The Board did concede, however, that Bernofsky may be justified in continuing to press for a trial of his discrimination case:

"To the extent that you believe that you have strong evidence to demonstrate the position taken by Tulane University during oral argument was inappropriate, you may wish to consult with an attorney of your own choosing to decide whether or not a motion for a new trial on the basis of fraud and ill practice may be appropriate."
  1. Letter of February 5, 2001 to Carl Bernofsky from Charles B. Plattsmier, Chief Disciplinary Counsel, Louisiana Attorney Disciplinary Board (Case No. 2001-ADMIN-69).


According to Title 18, United States Code, Section 1001(a) [PDF], it a crime to knowingly and willfully make any materially false, fictitious or fraudulent statement or representation in any matter within the jurisdiction of the executive, legislative or judicial branch of the United States.

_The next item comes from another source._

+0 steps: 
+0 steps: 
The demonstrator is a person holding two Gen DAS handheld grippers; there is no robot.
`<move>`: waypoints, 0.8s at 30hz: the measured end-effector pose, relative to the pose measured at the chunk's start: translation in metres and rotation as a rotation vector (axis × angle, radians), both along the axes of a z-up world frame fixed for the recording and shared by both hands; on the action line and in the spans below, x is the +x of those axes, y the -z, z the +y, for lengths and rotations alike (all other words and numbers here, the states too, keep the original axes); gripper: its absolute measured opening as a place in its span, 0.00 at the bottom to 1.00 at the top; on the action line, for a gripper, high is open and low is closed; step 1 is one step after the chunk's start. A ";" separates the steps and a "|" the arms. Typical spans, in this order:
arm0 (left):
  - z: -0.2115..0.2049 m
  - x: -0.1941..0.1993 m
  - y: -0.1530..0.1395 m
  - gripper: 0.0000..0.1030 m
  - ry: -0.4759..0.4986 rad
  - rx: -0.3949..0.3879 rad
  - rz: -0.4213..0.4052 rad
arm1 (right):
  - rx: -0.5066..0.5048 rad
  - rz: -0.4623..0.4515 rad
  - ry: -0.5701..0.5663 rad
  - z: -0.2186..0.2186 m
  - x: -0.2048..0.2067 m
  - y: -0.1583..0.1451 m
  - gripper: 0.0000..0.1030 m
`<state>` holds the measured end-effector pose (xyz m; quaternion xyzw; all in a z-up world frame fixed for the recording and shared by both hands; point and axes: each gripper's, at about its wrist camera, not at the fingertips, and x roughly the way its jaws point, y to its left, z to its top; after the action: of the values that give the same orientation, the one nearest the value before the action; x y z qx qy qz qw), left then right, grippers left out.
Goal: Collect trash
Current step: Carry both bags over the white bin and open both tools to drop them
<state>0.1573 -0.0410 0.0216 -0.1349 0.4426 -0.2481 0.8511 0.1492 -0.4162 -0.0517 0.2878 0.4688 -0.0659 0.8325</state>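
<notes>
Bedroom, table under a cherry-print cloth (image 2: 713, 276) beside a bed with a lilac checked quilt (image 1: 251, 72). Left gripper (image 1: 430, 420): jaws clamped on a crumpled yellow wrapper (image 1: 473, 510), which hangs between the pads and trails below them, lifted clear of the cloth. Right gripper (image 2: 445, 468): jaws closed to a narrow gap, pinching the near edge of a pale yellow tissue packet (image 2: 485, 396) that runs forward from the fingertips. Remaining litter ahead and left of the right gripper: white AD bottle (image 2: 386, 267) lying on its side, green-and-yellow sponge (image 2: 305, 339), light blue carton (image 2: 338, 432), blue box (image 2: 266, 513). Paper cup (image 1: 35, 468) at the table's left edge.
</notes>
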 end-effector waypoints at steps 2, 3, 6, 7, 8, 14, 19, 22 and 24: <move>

However, “Subsection (a) does not apply to a party to a judicial proceeding, or that party’s counsel, for statements, representations, writings or documents submitted by such party or counsel to a judge or magistrate in that proceeding.”

Thus, parties to a judicial proceeding are exempt from the provision of subsection (a) and can knowingly submit false testimony to a judge without fear of criminal prosecution.